Multi-Step Prediction: Figure 6 compares multi-step prediction results of our models with the baseline (ConvLSTM20), MCnet+RES, and BeyondMSE. Given four frames, all networks were trained for single frame prediction and scored on the test set by predicting eight frame recursively. Our small and big models perform very similarly according to PSNR, but the SSIM score for further predictions are better for the smaller model. Qualitative comparisons are presented in Fig. 7. In the first video, ContextVP produces clear predictions for the subject’s face and fewer motion artifacts for the black object, as opposed to other methods. In the second video, more details of the rider and the horse are preserved by ContextVP.

Fig. 7.
figure 7

Qualitative comparisons from the UCF-101 test set among our best model (ContextVP4-WD-big), the baseline (ConvLSTM20), and the state-of-the-art model (MCNet). All models are trained for next-frame prediction given 4 input frames. They are then tested to recursively predict 8 future frames (see also Fig. 6).

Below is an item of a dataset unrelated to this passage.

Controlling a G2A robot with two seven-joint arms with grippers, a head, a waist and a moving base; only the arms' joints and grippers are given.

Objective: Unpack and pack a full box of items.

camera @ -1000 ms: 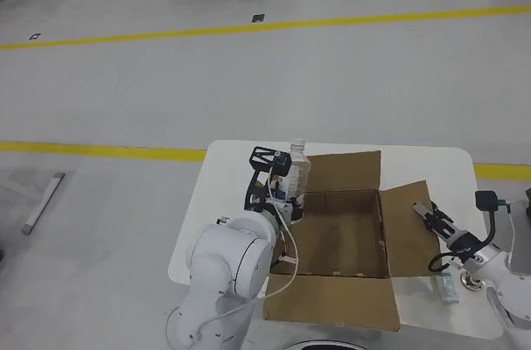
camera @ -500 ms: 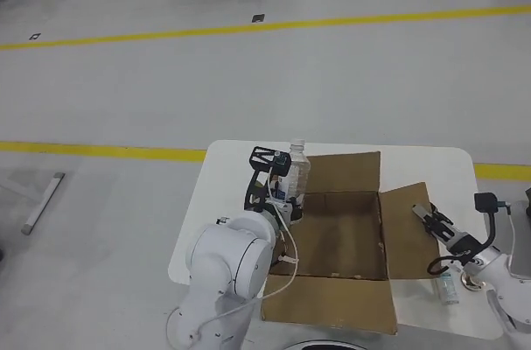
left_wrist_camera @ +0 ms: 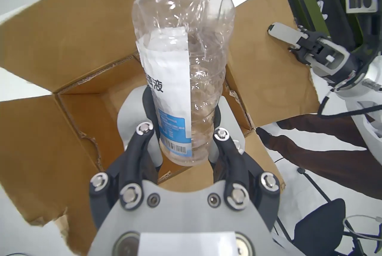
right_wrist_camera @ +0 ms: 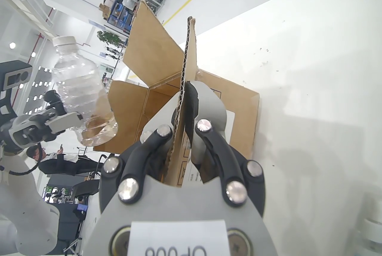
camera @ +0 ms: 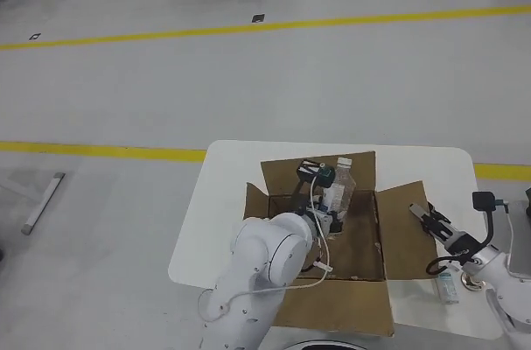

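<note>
The left gripper [left_wrist_camera: 182, 119] had its fingers shut tight on the bottom part of a clear plastic bottle [left_wrist_camera: 182, 39] with a white cap. The bottle was up in the air over the open cardboard box [camera: 366, 249]. The right gripper [right_wrist_camera: 182, 110] pinched the edge of the box's right flap [right_wrist_camera: 189, 54] between its fingers. The box sat on the white table [camera: 234, 175]. A small bottle [camera: 446, 287] lay on the table by the right arm.
</note>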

6 Conclusion and Future Directions

This paper identified the issue of missing context in current video prediction models, which contributes to uncertain predictions about the future and leads to generation of blurry frames. To address this issue, we developed a novel prediction architecture that captures all of the relevant context efficiently at each layer. It outperformed existing approaches for video prediction in a variety of scenarios, demonstrating the importance of fully context-aware models.

We did not incorporate other recent ideas for improve video prediction such as explicit background/motion flow modeling, or adversarial training. Since these have been previously explored for models with incomplete context, a promising future direction is to evaluate their influence on fully context-aware models. Our work suggests that full context coverage should be a required feature of any video prediction baseline to rule out multiple sources of uncertainty.